• _Brief_: Check each line of the records below for the word "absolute" and copy those where it appears.

⁂

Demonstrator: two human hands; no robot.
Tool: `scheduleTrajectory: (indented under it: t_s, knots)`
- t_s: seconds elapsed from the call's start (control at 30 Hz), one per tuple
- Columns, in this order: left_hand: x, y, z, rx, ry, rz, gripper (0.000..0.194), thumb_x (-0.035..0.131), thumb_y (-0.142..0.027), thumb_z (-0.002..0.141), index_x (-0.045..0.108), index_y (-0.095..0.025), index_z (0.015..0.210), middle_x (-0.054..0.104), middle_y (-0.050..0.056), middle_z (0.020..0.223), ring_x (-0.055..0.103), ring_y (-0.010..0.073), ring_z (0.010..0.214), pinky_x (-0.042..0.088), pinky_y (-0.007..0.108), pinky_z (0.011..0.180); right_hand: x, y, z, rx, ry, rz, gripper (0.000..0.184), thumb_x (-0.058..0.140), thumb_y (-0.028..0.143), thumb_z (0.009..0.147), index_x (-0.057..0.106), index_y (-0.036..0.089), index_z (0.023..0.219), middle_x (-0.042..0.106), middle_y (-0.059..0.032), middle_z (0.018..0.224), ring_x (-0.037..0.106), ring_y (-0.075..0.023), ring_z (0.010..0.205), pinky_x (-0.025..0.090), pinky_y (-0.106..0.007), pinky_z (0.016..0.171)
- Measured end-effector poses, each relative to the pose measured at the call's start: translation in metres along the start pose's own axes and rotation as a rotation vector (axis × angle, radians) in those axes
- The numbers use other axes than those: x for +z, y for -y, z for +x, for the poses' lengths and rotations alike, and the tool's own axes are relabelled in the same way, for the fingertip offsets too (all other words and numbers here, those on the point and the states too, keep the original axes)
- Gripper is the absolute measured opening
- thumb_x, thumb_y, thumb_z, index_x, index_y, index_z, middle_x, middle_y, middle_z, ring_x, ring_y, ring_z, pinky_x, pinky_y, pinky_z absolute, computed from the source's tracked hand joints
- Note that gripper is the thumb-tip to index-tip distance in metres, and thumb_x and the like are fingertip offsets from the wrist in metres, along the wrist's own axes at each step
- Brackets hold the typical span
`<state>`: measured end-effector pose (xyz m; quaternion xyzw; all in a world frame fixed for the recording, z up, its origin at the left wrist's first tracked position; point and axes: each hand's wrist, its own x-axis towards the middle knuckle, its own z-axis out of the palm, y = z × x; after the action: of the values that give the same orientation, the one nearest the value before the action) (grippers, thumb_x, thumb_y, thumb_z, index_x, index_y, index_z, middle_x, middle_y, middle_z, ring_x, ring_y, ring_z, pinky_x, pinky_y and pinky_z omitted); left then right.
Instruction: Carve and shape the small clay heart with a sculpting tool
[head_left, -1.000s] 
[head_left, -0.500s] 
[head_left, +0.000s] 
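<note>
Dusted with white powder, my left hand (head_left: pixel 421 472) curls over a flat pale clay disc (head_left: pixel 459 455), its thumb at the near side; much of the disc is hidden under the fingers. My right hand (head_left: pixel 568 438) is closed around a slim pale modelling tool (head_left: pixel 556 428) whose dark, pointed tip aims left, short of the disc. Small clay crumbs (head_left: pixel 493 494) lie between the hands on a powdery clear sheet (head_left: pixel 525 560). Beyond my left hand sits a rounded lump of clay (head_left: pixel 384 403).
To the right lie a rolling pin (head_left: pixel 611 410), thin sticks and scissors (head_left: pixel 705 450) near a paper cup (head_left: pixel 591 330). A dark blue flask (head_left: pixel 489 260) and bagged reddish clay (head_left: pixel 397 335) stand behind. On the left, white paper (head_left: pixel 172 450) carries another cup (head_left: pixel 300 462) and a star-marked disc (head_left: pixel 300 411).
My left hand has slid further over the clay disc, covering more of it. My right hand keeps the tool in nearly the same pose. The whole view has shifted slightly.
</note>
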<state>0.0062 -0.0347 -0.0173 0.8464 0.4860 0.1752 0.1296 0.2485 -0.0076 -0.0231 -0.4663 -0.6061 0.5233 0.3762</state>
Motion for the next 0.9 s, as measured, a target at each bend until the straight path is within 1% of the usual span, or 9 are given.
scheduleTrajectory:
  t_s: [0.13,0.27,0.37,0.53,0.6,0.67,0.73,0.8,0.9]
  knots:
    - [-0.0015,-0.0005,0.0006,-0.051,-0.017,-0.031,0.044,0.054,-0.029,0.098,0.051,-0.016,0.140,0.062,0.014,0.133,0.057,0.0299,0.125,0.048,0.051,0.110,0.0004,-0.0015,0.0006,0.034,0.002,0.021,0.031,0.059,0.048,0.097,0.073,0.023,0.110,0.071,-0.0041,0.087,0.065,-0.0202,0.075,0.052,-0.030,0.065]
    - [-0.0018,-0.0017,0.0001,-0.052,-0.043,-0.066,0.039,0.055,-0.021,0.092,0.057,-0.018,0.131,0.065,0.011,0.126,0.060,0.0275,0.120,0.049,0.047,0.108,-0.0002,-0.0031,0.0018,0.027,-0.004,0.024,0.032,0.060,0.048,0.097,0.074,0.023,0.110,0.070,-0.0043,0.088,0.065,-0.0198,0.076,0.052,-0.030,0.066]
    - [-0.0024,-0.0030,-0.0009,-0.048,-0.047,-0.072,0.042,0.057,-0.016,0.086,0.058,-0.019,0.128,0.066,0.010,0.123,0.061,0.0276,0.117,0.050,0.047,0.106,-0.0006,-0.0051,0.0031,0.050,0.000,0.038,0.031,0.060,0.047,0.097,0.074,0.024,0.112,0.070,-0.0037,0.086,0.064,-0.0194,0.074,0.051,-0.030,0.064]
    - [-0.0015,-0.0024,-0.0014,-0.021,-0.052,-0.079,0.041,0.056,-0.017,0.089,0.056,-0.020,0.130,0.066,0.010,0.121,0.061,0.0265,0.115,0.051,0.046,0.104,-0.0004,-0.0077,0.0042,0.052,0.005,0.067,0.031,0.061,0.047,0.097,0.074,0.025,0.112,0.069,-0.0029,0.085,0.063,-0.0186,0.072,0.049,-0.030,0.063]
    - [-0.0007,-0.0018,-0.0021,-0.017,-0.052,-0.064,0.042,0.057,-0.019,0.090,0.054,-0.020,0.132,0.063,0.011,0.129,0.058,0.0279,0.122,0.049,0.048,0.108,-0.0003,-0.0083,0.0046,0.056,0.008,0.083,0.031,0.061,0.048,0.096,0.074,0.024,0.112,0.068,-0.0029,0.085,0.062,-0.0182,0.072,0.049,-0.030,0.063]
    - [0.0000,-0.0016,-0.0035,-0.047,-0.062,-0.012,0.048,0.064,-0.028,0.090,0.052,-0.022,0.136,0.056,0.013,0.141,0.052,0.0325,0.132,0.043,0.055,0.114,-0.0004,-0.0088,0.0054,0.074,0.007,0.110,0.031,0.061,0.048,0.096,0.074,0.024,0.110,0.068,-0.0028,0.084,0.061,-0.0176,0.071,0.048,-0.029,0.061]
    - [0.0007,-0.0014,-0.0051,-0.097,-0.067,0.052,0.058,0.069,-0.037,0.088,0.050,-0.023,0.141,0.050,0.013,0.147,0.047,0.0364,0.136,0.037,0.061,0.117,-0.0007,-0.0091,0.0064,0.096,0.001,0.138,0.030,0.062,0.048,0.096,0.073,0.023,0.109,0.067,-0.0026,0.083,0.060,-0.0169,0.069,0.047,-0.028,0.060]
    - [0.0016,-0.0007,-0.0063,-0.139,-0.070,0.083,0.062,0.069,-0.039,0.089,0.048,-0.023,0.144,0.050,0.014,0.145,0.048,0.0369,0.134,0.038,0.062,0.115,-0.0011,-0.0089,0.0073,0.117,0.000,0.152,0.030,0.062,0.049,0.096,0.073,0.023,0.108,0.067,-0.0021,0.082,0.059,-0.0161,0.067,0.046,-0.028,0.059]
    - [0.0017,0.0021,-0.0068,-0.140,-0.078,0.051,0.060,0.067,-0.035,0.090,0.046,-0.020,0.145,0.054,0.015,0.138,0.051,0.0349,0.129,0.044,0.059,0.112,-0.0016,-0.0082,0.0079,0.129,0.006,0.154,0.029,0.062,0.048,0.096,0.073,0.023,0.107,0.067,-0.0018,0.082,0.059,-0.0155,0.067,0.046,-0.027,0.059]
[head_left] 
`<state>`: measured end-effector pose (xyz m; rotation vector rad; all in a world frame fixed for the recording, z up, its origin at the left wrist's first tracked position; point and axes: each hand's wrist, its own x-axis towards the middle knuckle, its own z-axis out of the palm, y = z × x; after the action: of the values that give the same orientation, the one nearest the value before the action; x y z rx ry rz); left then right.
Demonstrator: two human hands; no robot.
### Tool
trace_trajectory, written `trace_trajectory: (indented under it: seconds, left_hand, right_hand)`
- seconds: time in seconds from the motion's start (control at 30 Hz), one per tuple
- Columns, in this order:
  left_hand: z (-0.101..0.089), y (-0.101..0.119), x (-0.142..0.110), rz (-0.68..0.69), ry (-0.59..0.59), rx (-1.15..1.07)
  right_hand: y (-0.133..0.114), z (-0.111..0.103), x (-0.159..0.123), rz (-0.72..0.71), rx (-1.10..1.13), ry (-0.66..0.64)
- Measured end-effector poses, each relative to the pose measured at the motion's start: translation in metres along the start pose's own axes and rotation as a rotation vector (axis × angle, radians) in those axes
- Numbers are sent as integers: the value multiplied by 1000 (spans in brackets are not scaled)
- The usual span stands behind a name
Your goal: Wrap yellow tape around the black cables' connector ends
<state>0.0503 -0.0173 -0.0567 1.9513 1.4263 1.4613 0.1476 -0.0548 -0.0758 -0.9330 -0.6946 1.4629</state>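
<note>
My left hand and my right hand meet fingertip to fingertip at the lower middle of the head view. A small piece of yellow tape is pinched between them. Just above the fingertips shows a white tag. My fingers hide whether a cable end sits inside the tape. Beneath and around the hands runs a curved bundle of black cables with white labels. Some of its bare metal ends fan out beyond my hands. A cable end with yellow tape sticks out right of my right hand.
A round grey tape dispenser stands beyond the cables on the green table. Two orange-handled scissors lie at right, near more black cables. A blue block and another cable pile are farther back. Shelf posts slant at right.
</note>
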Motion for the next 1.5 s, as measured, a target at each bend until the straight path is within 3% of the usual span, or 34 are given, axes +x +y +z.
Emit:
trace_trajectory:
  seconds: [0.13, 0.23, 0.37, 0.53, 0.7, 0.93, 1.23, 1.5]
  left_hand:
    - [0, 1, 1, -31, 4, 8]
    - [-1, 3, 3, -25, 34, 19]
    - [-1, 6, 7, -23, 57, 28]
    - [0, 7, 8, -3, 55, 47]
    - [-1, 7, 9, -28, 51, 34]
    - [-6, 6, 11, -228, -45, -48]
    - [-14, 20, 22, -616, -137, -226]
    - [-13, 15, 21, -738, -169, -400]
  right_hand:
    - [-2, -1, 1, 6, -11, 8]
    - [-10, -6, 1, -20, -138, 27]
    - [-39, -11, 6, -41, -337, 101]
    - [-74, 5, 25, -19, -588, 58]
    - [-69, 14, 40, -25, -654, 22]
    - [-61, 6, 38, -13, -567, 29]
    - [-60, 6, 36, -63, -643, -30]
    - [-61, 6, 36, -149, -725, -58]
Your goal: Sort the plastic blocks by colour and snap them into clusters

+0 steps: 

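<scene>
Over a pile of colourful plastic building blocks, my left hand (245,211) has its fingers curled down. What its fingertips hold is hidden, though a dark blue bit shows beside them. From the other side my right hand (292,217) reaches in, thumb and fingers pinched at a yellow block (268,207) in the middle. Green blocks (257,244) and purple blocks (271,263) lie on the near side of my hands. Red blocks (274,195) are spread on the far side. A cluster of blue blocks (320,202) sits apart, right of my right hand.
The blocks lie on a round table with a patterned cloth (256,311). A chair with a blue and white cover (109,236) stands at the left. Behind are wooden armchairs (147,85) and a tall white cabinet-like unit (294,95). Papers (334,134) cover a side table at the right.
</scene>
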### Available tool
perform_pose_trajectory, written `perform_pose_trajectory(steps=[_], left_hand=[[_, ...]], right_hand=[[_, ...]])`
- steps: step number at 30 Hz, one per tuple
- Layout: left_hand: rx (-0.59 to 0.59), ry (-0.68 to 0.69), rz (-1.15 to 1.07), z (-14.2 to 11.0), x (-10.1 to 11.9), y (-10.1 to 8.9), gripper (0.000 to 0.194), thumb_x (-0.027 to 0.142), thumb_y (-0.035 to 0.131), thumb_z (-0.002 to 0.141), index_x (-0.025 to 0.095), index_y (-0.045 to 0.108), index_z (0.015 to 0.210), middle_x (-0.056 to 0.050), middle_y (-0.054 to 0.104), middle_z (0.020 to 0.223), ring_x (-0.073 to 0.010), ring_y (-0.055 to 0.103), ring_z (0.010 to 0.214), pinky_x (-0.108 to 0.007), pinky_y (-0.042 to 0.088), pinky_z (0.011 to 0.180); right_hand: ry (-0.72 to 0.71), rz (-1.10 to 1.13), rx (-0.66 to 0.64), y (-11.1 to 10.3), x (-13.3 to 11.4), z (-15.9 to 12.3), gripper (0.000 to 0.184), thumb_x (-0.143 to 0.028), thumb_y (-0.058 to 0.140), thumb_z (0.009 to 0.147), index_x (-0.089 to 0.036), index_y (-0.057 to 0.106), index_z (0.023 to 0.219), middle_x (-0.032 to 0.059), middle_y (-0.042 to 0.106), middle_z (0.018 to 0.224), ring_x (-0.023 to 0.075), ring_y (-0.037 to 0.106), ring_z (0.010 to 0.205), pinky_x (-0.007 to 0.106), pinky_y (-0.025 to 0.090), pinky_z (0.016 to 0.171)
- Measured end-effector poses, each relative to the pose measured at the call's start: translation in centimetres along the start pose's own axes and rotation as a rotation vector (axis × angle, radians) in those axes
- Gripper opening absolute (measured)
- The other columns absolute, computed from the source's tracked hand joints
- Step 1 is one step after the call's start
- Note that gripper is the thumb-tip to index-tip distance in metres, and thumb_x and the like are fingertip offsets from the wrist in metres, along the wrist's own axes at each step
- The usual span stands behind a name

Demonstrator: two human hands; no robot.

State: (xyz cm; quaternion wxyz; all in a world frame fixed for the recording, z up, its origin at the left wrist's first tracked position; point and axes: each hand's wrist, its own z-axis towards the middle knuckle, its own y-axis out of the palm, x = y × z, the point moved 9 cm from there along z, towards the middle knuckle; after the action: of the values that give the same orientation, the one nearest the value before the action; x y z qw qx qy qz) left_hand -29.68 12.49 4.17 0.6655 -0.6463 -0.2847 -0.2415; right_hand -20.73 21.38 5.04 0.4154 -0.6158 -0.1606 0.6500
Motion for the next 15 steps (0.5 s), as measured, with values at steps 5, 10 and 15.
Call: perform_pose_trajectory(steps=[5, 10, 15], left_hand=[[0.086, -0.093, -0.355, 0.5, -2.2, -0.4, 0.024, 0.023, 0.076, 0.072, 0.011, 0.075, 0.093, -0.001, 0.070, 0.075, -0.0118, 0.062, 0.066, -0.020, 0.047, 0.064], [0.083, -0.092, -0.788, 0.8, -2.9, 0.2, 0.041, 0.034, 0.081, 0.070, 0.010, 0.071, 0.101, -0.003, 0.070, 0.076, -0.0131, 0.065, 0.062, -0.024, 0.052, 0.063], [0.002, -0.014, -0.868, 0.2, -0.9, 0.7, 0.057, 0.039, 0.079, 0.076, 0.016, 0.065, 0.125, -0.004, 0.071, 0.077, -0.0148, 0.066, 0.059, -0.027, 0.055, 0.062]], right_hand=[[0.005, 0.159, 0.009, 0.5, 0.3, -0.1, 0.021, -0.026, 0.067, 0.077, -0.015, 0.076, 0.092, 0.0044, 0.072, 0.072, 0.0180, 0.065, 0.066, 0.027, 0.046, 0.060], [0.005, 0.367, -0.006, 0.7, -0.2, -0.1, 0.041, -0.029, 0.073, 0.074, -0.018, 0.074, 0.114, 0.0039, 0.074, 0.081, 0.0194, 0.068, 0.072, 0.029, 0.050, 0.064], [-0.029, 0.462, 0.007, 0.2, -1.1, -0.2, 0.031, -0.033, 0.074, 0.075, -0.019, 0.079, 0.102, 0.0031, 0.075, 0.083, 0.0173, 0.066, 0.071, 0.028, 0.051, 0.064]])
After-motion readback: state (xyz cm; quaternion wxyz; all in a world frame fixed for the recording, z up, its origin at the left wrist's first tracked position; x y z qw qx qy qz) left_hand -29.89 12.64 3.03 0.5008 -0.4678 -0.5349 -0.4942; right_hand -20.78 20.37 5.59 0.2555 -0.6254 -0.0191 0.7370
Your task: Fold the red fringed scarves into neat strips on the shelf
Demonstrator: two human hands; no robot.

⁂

• _Solution to this task_:
- Gripper is the absolute measured opening
- thumb_x, thumb_y, thumb_z, index_x, index_y, index_z, middle_x, middle_y, middle_z, ring_x, ring_y, ring_z, pinky_x, pinky_y, pinky_z absolute, computed from the source's tracked hand joints
- Gripper opening absolute (measured)
- The other columns absolute, computed from the source's tracked hand joints

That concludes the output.